Les effets de l’anastrozole sur la fertilité chez l’homme n’ont pas été étudiés. Des études chez l’animal ont montré une toxicité sur la reproduction (voir rubrique 5.3).

4.7 Effets sur l’aptitude à conduire des véhicules et à utiliser des machines

L’anastrozole n’a aucun effet ou qu’un effet négligeable sur l’aptitude à conduire des véhicules et à utiliser des machines. Cependant, des cas d’asthénie et de somnolence ont été rapportés lors de l’utilisation de l’anastrozole et des précautions doivent être prises lors de la conduite ou de l’utilisation de machines pendant que ces symptômes persistent.

4.8 Effets indésirables

Le tableau suivant présente les effets indésirables des essais cliniques, des études post-commercialisation ou des rapports spontanés. Sauf indication contraire, les catégories de fréquence ont été calculées à partir du nombre d’événements indésirables rapportés dans une vaste étude de phase III réalisée chez 9366 femmes ménopausées atteintes d’un cancer du sein opérable recevant un traitement adjuvant depuis cinq ans (étude Anastrozole, Tamoxifène, Seule ou en Combinaison [ATAC] ).

Les réactions défavorables énumérées ci-dessous sont classifiées selon la fréquence et la classe d’organe de système (SOC). Les groupes de fréquences sont définis selon la convention suivante: très fréquent (≥ 1/10), commun (≥ 1/100 à <1/10), rare (≥ 1/1000 à <1/100), rare (≥ 1 / 10 000 à <1/1 000) et très rare (<1/10 000).
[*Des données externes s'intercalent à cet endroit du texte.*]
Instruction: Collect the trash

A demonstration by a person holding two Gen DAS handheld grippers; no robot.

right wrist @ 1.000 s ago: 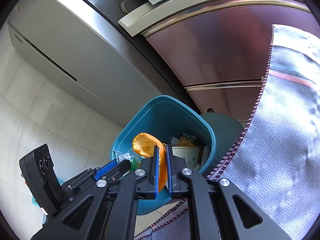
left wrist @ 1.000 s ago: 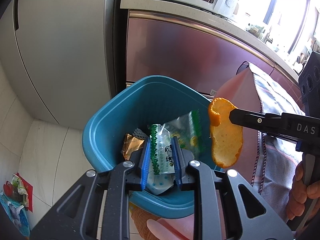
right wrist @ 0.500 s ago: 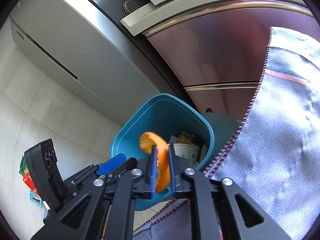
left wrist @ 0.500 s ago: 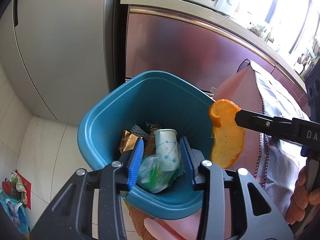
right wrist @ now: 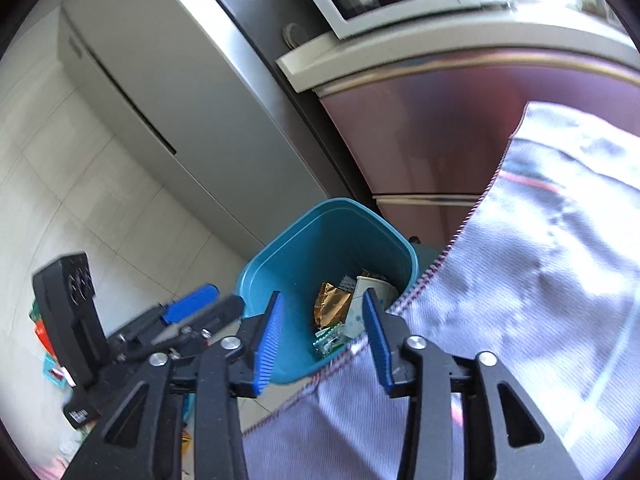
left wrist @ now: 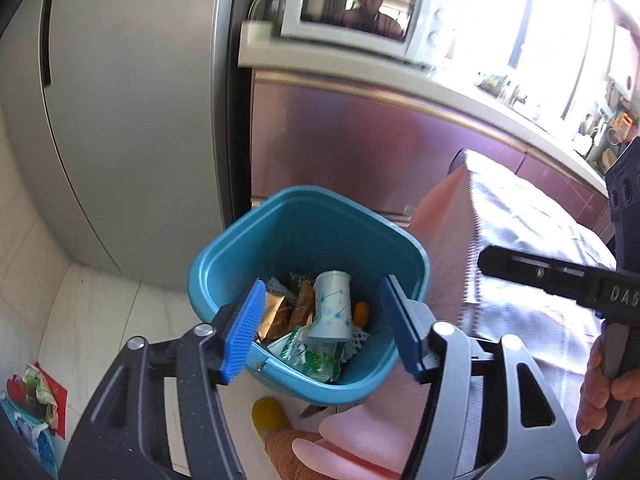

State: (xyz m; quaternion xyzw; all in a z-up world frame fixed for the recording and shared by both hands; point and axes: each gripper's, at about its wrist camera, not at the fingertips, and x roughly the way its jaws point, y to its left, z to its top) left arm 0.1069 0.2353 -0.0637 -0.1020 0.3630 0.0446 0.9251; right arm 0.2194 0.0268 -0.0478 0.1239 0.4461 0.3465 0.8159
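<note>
A teal bin [left wrist: 240,240] [right wrist: 288,248] stands on the floor by the fridge. Inside lie a white paper cup [left wrist: 332,304] [right wrist: 368,292], a green-printed plastic bag [left wrist: 316,354] [right wrist: 328,338], brown wrappers [left wrist: 280,312] [right wrist: 332,304] and an orange peel [left wrist: 361,313]. My left gripper [left wrist: 322,328] hangs above the bin, its jaws opening with nothing pressed between the blue pads. My right gripper [right wrist: 322,338] also hovers above the bin, jaws opening and empty; in the left wrist view its black finger [left wrist: 532,270] reaches in from the right.
A grey fridge [left wrist: 120,100] and a maroon cabinet [left wrist: 360,148] with a microwave [left wrist: 352,12] on top stand behind the bin. A cloth-covered table [right wrist: 520,280] lies at the right. More wrappers [left wrist: 32,392] lie on the floor at left. A hand [left wrist: 604,384] grips the right handle.
The left jaws opened and the plastic bag fell into the bin. The right jaws opened and the orange peel dropped in. Both grippers rose and drew back from the bin.
</note>
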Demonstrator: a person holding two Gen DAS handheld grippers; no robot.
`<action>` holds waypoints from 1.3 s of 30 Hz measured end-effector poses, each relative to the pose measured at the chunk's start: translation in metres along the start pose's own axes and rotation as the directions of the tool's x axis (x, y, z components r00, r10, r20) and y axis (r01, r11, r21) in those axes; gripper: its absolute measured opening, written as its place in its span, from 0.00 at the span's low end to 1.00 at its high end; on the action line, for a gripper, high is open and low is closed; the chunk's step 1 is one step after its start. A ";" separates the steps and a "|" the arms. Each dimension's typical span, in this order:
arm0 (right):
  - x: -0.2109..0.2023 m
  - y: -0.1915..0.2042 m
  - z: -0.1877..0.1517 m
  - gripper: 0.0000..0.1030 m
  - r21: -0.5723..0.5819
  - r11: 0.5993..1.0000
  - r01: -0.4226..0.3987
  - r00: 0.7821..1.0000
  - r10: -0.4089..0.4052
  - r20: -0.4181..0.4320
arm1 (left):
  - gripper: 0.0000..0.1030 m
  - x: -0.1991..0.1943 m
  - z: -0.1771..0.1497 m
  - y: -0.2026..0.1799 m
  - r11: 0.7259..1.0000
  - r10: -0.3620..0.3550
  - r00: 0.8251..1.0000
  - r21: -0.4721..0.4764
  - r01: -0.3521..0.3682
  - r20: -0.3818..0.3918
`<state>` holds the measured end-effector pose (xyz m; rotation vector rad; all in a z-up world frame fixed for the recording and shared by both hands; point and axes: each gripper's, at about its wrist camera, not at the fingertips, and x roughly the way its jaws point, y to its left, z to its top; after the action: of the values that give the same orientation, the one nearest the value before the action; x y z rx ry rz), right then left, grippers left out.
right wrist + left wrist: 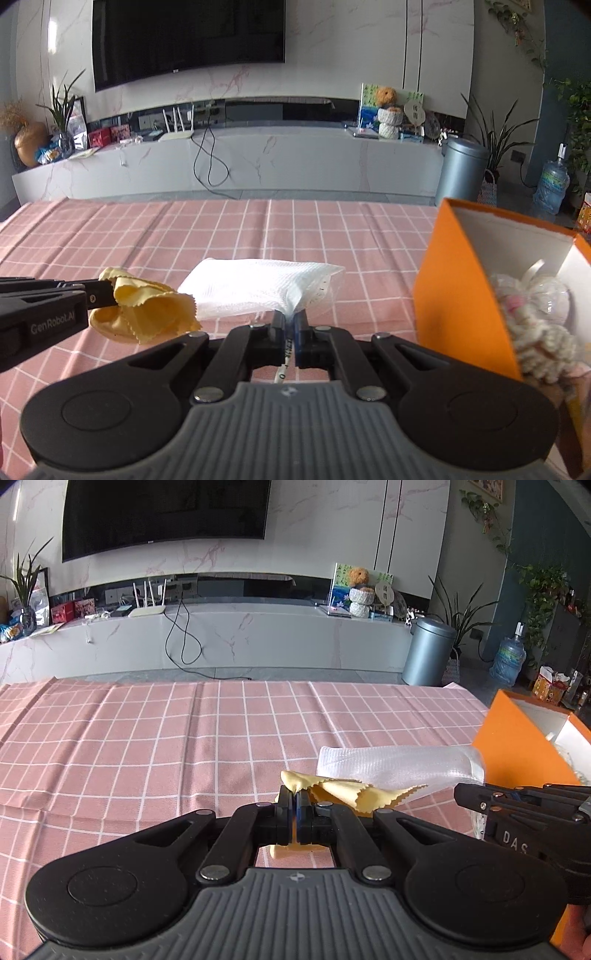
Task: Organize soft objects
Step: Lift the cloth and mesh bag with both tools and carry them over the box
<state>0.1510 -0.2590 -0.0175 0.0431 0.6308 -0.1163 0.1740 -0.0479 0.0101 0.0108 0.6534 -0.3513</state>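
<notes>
Soft goods in both claws, box at frame right

Cloth first: I have my left gripper [294, 805] pinched tight on one yellow cloth [354, 794], a thin, matte square with pinked, zigzag edges, crumpled into loose folds at lower centre of the left wrist view. A scrap of it pokes out below the closed jaws. From the right wrist view the same cloth [147, 314] hangs bunched at lower left, clamped in the left gripper [107, 293].

My right gripper [291, 325] is closed on one white mesh pouch [258, 291], a soft, semi-sheer woven bag with a fine ribbed weave, held by its near corner at centre frame; the rest spreads flat and rectangular over the cloth-covered table. In the left view the pouch [399, 766] stretches toward the right edge, just behind the yellow cloth.

One orange box [461, 288] stands open at right of frame, stiff card with white inner walls. Inside I see one knitted cream bundle [539, 332], chunky and looped, with a white ribbon above it. One pink checked tablecloth [147, 240], gridded in white and lightly creased, covers the table.
</notes>
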 end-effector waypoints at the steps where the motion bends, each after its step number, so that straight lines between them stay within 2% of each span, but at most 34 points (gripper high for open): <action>1: -0.009 -0.002 0.000 0.01 0.001 1.000 -0.002 1.000 0.002 0.013 | 0.01 -0.006 0.000 -0.002 1.000 -0.001 1.000 0.001 0.001 0.009; 11: -0.093 -0.020 -0.002 0.01 0.010 1.000 -0.004 0.990 0.002 0.138 | 0.01 -0.062 0.002 -0.028 0.999 -0.021 0.995 0.031 0.018 0.098; 22: -0.160 -0.058 -0.012 0.01 0.008 0.999 0.037 0.975 -0.038 0.217 | 0.01 -0.101 0.003 -0.069 0.993 -0.084 0.981 0.102 0.066 0.177; 31: -0.198 -0.106 -0.015 0.01 0.021 0.991 0.134 0.956 -0.135 0.262 | 0.01 -0.110 0.009 -0.115 0.973 -0.190 0.961 0.166 0.157 0.204; 39: -0.211 -0.154 -0.021 0.01 0.021 0.969 0.244 0.942 -0.242 0.232 | 0.01 -0.104 0.017 -0.169 0.937 -0.310 0.930 0.230 0.264 0.195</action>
<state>-0.0487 -0.3905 0.0894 -0.0567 0.3989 -0.3537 0.0532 -0.1759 0.1024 0.0661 0.3867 -0.6927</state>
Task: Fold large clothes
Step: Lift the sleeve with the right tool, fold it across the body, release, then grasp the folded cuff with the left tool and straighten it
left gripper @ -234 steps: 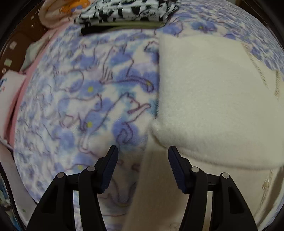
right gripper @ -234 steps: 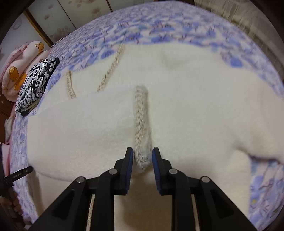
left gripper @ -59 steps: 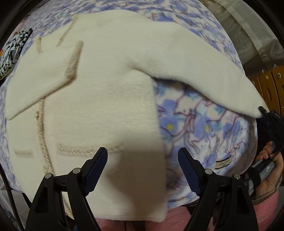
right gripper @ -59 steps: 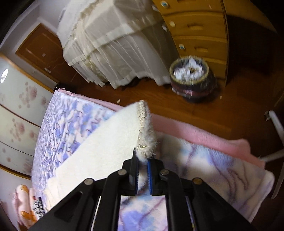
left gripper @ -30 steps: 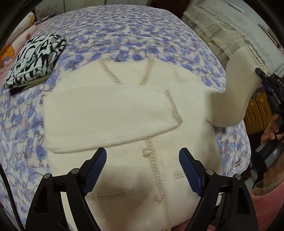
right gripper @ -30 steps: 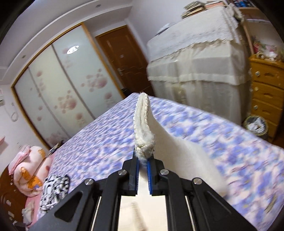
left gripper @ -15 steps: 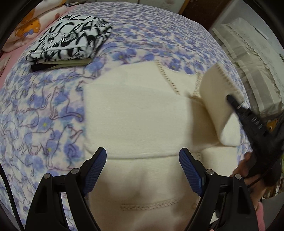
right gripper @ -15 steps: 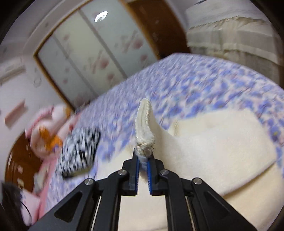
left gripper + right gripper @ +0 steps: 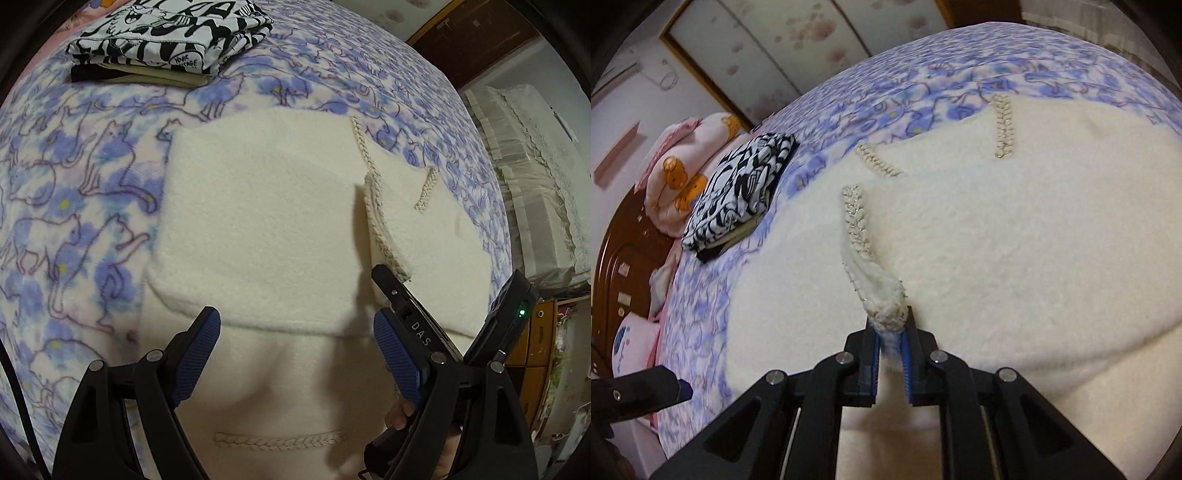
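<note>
Right gripper (image 9: 889, 341) first: its blue-padded fingers (image 9: 872, 363) are pinching the braided cuff (image 9: 886, 314) of the cream cardigan's sleeve, with the fluffy edge bunched up between the tips. That sleeve (image 9: 1015, 258) lies folded across the chest of the cardigan (image 9: 1071, 406), and the braided trim runs away from the fingers up the cuff. Two more short braided strips sit further up near the neckline.

Over to the left gripper (image 9: 297, 354): its fingers (image 9: 197, 347) are spread wide, holding nothing, hovering above the lower front of the cardigan (image 9: 277, 398). Just beyond the tips lies the other folded sleeve (image 9: 258, 221), flat across the body, its edge forming a straight ridge between the fingers. A braided pocket line shows below, nearer the camera. From this view the right gripper (image 9: 384, 275) comes in from the right, its black tip at the cuff (image 9: 384, 236), and the person's hand (image 9: 400, 413) is partly visible behind the left gripper's right finger.

The cardigan is spread on a bed with a blue and purple cat-print blanket (image 9: 74, 184). Well apart, towards the head of the bed, sits a folded stack of black-and-white clothes (image 9: 170, 40). Beyond it in the right wrist view lies pink bedding with orange bears (image 9: 683, 173), next to a dark wooden headboard (image 9: 620, 236).
</note>
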Tool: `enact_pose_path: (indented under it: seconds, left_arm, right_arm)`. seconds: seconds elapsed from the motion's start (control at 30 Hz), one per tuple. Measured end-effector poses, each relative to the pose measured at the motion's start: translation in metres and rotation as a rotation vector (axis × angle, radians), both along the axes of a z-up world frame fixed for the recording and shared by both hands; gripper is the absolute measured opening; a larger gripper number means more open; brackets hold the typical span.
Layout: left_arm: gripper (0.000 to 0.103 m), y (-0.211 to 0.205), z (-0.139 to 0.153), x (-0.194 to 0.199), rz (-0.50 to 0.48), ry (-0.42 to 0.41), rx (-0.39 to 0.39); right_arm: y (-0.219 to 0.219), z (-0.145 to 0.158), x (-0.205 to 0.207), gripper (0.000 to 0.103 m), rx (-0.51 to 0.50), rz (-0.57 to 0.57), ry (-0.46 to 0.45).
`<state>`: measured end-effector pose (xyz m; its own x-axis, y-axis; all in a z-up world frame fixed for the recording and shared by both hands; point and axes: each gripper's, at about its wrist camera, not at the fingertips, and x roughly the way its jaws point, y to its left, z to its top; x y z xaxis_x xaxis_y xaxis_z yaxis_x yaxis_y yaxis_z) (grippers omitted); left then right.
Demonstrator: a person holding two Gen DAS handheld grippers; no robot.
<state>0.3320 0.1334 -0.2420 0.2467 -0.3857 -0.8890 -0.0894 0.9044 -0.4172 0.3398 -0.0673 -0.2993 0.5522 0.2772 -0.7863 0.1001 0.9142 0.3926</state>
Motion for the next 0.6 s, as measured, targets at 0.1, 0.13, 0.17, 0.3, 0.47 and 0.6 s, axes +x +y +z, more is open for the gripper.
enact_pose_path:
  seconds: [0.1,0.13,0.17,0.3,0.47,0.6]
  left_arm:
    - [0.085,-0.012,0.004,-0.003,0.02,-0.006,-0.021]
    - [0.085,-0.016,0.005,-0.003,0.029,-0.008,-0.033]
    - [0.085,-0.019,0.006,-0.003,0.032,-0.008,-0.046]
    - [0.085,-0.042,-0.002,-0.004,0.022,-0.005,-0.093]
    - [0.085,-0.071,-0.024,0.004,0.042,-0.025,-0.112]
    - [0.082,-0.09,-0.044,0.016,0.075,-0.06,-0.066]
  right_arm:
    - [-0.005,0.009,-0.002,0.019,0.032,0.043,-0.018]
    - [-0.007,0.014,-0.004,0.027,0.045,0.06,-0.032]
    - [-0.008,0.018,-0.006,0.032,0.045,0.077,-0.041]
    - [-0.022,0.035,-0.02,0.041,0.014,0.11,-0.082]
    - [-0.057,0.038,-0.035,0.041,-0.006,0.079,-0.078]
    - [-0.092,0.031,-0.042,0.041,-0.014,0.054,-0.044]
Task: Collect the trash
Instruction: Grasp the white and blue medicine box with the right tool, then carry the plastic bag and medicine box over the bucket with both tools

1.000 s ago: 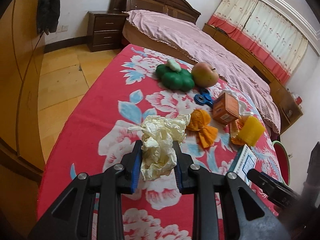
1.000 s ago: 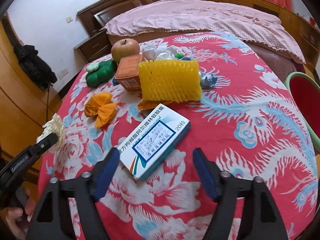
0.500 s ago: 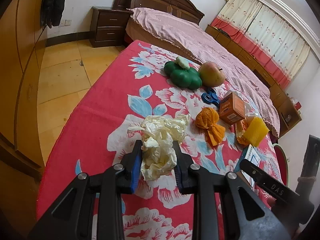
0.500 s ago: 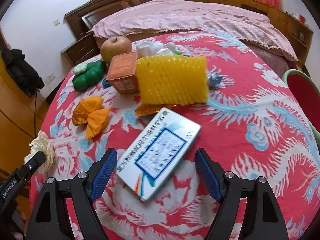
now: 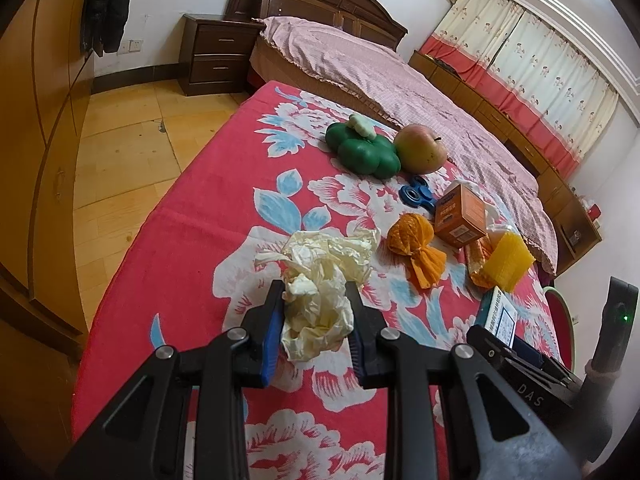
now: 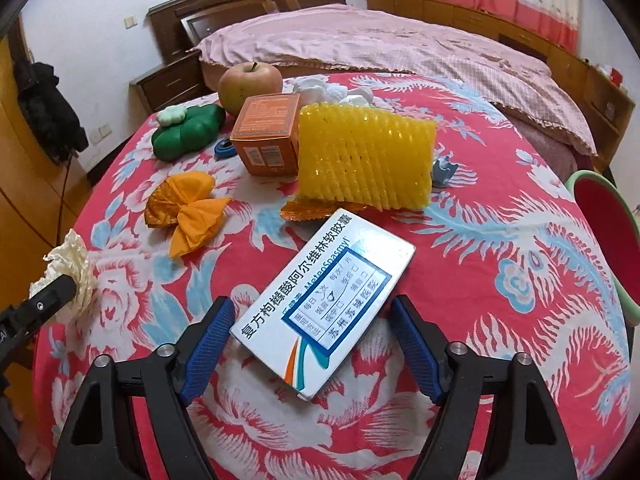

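Crumpled tissue paper (image 5: 316, 300), light and soft, sits pinched in the left gripper (image 5: 314, 330) above the floral tablecloth (image 5: 208, 240); the stiff medicine box (image 6: 324, 304) lies between the right gripper (image 6: 312, 344)'s spread jaws; take its long edges.

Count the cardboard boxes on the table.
2. The orange box stands beside the apple, against the yellow foam net. The white medicine box lies flat between the open right gripper fingers. Others may be hidden behind.

The right gripper (image 6: 310, 344) stands spread around the white-and-blue cardboard medicine box (image 6: 324, 304); behind the box, yellow foam netting (image 6: 366, 164).
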`<state>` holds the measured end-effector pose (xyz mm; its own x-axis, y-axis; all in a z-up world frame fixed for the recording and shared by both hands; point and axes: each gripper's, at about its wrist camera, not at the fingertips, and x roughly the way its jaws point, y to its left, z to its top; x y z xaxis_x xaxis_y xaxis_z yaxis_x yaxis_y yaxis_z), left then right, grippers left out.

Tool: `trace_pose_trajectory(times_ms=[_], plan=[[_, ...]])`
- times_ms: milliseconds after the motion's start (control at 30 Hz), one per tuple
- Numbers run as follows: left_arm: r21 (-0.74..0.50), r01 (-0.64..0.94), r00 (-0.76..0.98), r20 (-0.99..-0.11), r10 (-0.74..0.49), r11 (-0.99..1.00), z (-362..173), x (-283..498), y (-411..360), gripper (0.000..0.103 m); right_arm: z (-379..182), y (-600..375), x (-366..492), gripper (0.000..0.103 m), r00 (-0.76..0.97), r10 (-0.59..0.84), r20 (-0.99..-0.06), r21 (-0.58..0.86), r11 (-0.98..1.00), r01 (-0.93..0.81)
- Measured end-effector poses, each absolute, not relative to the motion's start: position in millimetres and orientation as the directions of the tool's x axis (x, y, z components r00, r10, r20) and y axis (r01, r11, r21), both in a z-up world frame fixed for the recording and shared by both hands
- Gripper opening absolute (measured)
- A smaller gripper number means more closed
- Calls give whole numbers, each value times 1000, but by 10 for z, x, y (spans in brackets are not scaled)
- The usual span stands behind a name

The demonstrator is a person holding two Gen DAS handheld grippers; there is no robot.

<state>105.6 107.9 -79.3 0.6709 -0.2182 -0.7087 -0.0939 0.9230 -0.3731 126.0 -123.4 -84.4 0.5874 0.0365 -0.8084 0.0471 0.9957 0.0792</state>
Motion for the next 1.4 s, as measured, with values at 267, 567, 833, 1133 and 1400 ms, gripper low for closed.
trace_pose_trajectory(times_ms=[267,567,833,1133,1400], plan=[[-368,-87,676,-704,-217,926,-742,1021,1037,29,-823,-1337,1190,70,588,71,-805,120,992,44],[-358,-75,680,-701,-214,931,-695,1009,975,29,-710,-1572,1049,70,612,93,-785,163,985,60],[-354,-45,678,-697,-231,934,-633,1002,837,29,-554,-1840,905,70,652,94,-753,184,980,71],[-350,8,665,-698,-266,937,-555,1015,594,29,-411,-2139,757,70,684,84,-724,201,975,93],[-344,79,643,-700,-312,936,-437,1049,241,29,-279,-2462,617,70,714,74,-697,222,968,116]])
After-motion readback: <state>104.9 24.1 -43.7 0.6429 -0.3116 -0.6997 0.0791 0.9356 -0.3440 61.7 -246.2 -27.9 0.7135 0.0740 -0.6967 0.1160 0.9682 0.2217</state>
Les effets indésirables les plus fréquemment rapportés ont été des céphalées, des bouffées de chaleur, des nausées, des éruptions cutanées, des arthralgies, des raideurs articulaires, de l’arthrite et de l’asthénie.

Tableau 1. Effets indésirables selon la classe d’organes du système et la fréquence

System Organ Class

La fréquence

Réaction indésirable

Troubles du métabolisme et de la nutrition

Commun

Anorexie

Hypercholestérolémie

Troubles du système nerveux

Très commun

Mal de tête

Commun

Somnolence

Syndrome du canal carpien*

Troubles vasculaires

Très commun

Bouffées de chaleur

Problèmes gastro-intestinaux

Très commun

La nausée

Commun

La diarrhée

Vomissement

Troubles hépatobiliaires

Commun

Augmentation de la phosphatase alcaline, de l’alanine aminotransférase et de l’aspartate aminotransférase

Rare

Augmentations de gamma-GT et de bilirubine

Hépatite

Troubles de la peau et des tissus sous-cutanés

Très commun

Téméraire

Commun

Cheveux amincissants (alopécie)

Réactions allergiques

Rare

Urticaire

Rare

Érythème polymorphe

Réaction anaphylactoïde

Vascularite cutanée (y compris quelques rapports de purpura de Henoch-Schönlein) **

Très rare

Syndrome de Stevens-Johnson

Angioedème

Troubles musculo-squelettiques et du tissu conjonctif

Très commun

Arthralgie / raideur articulaire

Arthrite

Ostéoporose

Commun

Douleur osseuse

Rare

Doigt déclencheur

Système reproducteur et troubles mammaires

Commun

Sécheresse vaginale

Saignement vaginal ***

Troubles généraux et anomalies au site d’administration

Très commun

Asthénie

* Des cas de syndrome du canal carpien ont été rapportés chez des patients recevant un traitement par l’anastrozole dans des essais cliniques en plus grand nombre que chez ceux traités par le tamoxifène. Cependant, la majorité de ces événements sont survenus chez des patients présentant des facteurs de risque identifiables pour le développement de la maladie.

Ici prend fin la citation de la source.